The movie About Schmit - with Jack Nick. had the story Swerb is referring to. This guy's wife forced him to sit while pissing. When she died, he still did it out of habit, until he realized his freedom. He promptly did a thorough pissing on the floor.
I hear you on the piss splatter. I do a quick wipe of the rim with TP. I like to leave a clean bowl.
Whats the next discussion? People who like to shit while completely naked? I find it strange. Of course I have done it before - right before a shower, but some people will remove their clothes just for the shit. This is quite excessive.
One time in second grade, I came across my student teacher naked as a jaybird on the pot. Yes, I found this strange even at my young age, especially now when I reflect on his job and environment. C'mon a male student teacher buck-naked in a school boys bathroom? For some reason I think he was only taking a shit - I hope he was!
That is some disturbing shit, Fatty. These days a man would (and should) be fired for such a thing. What kind of bathroom was this? How big was it? Was he 100% clothing-free? No shoes or socks, even? That's not just dumb but unsanitary! Has the statute of limitations passed on getting this guy in trouble? Clearly you are still experiencing the pyschological after-effects and should be able to claim such in court, perhaps reaping a sizable financial settlement.
Oh god that's so funny I was literally just now rolling on the floor laughing...
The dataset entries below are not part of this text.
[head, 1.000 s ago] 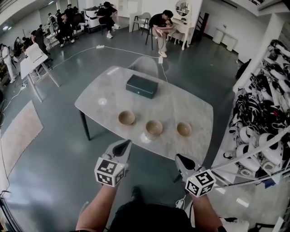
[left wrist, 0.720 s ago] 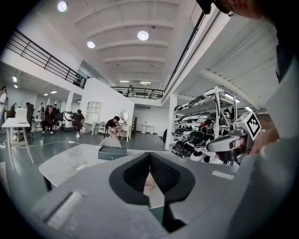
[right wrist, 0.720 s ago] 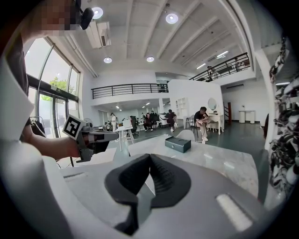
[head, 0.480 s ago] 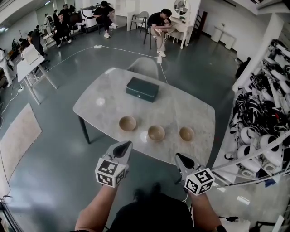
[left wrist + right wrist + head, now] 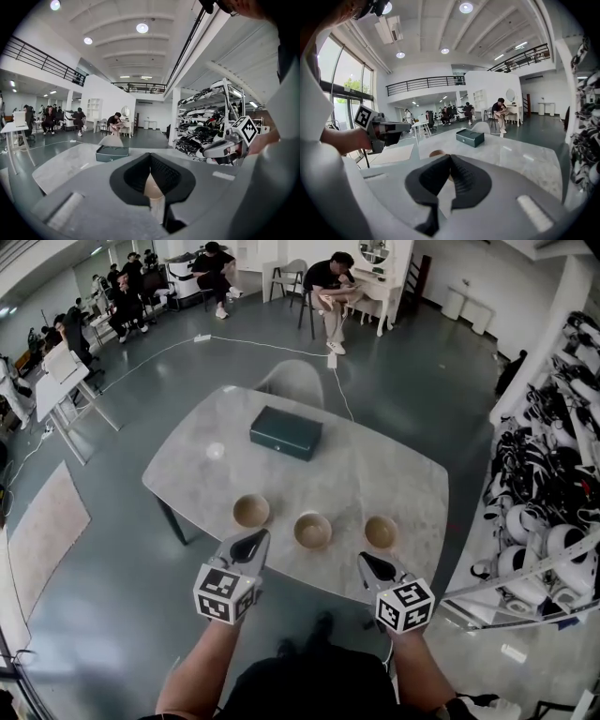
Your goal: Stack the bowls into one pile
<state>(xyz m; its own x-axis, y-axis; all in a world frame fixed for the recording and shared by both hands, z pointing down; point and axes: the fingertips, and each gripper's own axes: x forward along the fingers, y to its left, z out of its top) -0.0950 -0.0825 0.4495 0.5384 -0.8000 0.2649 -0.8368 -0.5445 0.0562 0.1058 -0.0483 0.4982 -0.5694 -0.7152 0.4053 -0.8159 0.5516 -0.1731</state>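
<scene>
Though near, bowls [image 5: 312, 531] beyond hand-held grippers [image 5: 253, 539] [image 5: 367, 562]

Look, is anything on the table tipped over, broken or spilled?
Nothing stands out. The left bowl, middle bowl and right bowl stand upright in a row, apart; the dark box lies flat behind them.

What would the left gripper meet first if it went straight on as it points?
Probably a tan bowl: it shows dead ahead of the left gripper, just past its shut jaws. Likely the middle one of three, though depth is unclear.
</scene>
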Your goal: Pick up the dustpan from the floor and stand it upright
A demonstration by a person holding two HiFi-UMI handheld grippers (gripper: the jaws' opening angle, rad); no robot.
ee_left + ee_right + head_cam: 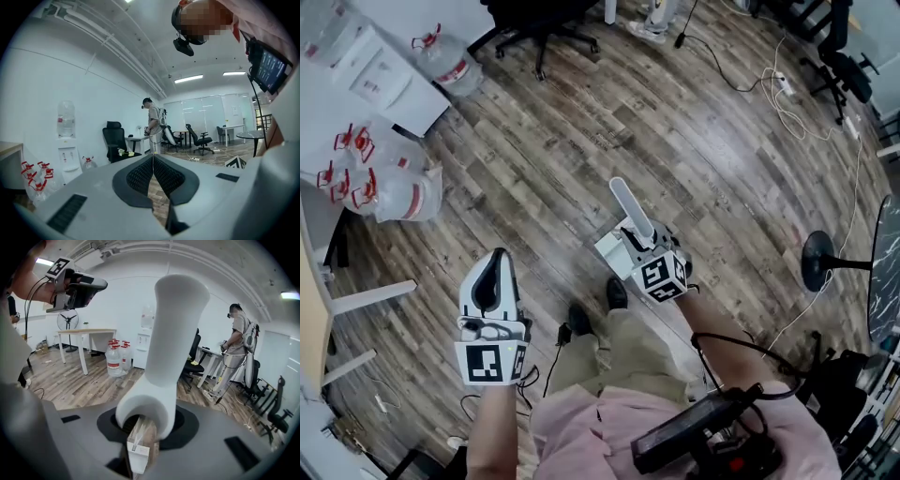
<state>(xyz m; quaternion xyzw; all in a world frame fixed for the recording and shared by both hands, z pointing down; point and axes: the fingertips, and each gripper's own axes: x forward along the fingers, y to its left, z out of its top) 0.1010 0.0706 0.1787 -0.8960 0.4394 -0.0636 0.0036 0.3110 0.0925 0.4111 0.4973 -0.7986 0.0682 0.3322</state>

I just realized something though... Fatty, were you at Brookside in 2nd grade? If so, that makes some more sense because they didn't, for some fucked up reason, have doors on the stalls there. That's the only way I could understand how you saw this lunatic in all his glory.
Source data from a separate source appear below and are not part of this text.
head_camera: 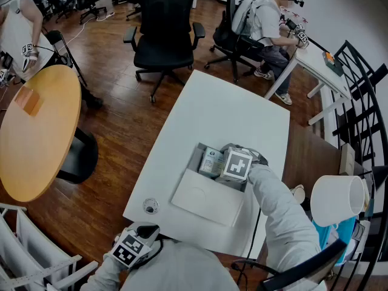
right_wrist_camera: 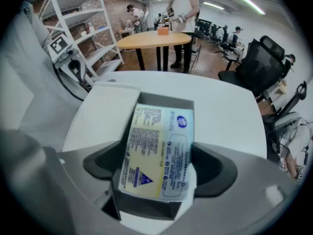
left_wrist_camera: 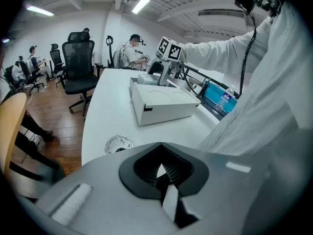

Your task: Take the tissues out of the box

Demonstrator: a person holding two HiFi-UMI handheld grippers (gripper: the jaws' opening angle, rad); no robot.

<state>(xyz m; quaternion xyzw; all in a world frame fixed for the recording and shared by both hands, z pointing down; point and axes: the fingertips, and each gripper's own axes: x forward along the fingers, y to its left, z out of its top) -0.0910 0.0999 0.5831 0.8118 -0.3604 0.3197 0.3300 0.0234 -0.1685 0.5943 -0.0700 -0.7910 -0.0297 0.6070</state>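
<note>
In the middle of the right gripper view, a tissue pack (right_wrist_camera: 159,151) with a pale yellow and blue printed label stands lengthwise between the jaws of the right claw (right_wrist_camera: 159,166). The dark pads lie against its two long sides, so the claw is grasping the pack at a wide spread. The near end of the pack sits over the grey open compartment of the white box (right_wrist_camera: 105,114), and the closed white top of the box fills the left of that frame.

In the head view, the box lies at the centre of the frame on the white bench (head_camera: 230,114), with its open compartment at the end farther from the person. The marker cube of the right claw is over that end.

At the bottom of the head view, the left claw (head_camera: 133,247) hangs at the near edge of the bench, well apart from the box. Its own view shows the jaws clenched together with nothing between them. A small round patterned disc (head_camera: 150,206) lies on the bench between the left claw and the box.

At the upper centre of the head view a black office chair (head_camera: 165,29) stands on the wood floor, and a round wooden table (head_camera: 36,132) fills the left edge.
</note>
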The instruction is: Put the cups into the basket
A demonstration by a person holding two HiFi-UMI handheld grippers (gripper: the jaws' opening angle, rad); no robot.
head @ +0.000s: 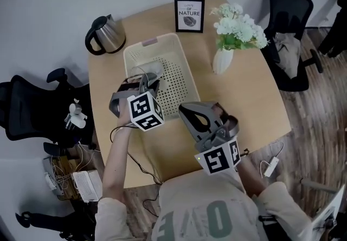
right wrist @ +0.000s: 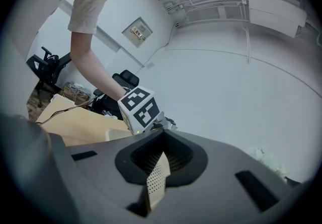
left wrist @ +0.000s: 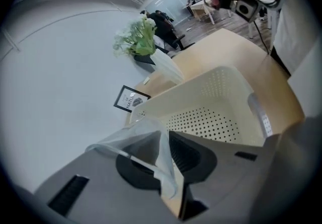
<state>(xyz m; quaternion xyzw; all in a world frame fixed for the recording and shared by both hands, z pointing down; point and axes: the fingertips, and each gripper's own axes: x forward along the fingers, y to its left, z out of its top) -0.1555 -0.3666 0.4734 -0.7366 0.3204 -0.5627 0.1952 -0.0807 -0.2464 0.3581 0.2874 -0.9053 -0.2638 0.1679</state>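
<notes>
1. My left gripper (left wrist: 166, 153) is pinched on the thin wall of a clear plastic cup (left wrist: 135, 140), rim up. It holds the cup at the near left edge of the basket (left wrist: 216, 92), I judge so the cup can be let down inside rather than dropped.
2. My right gripper (right wrist: 158, 165) is closed on a strip of perforated cream wall (right wrist: 157, 180). The head view puts its tips (head: 188, 111) at the basket's near right corner (head: 176, 110). I read this as steadying the light basket on the table (head: 244, 93) while the other gripper works (a guess from the pose).
3. The cup's base is hidden behind the left jaws, so I cannot say whether it touches the basket floor.
4. From the head view the cup (head: 150, 67) is only a pale smear, and I can make out no other cups, inside the basket or on the table.
</notes>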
Yep - it was at Brookside. Brookside O Brookside we love you dearly..... It was in the second grade bathroom, or in the lower 'L' as they called it back then. Thanks for clearing things up about the bathroom doors, I have been wondering why I saw the full monty. From what I remember, he was completely nude, sitting on the pot. No socks, no shoes, no service thank you! He didn't say anything, and I think he was embarassed. I got the feeling that this was how he shat. But even then, especially with no doors, you do not go into any public bathroom and disrobe. What kind of issues did this guy have if he had to be naked to shit? The guy had to be 22-24, which is scary in its own right with that kind of behavior. He has many more years to fully develop his crazy!
I just want to clarify that Creeko is the one with red shoes and a man bag before I pass judgement.
The hotel I stayed in at the beach this weekend had the perfect toliet for you people. It had a front wash, back wash, AND dryer feature. This was all part of the toliet. You could press the buttons on the wall above the toliet paper roll, or on the left side of the toliet to select the feature you wished to use. And yes, there was a separate hose for fresh water for the wash feature.
Hands down, this this the best toilet feature I can imagine. Next time I am living the high-life in the US, this will be one of my first purchases. Then I'll know I've made it. (as featured in JA before)
Fatty- It was the TOTO S400 as seen on your link!!! I maybe adding these to my three bathrooms if it will increase the value of my home since we are in a decline! Now I know why they say upgrades in the kitchen AND bathroom add the most value to your home.
These are the bathroom upgrades they are talking about! I have to say, the heated seat is sweet in the middle of the night when it's cooler out, but a little warm during the day!!
Bone may be willing to have times with the same girl 2 nights in a row if she has one of these sweet seats in her home!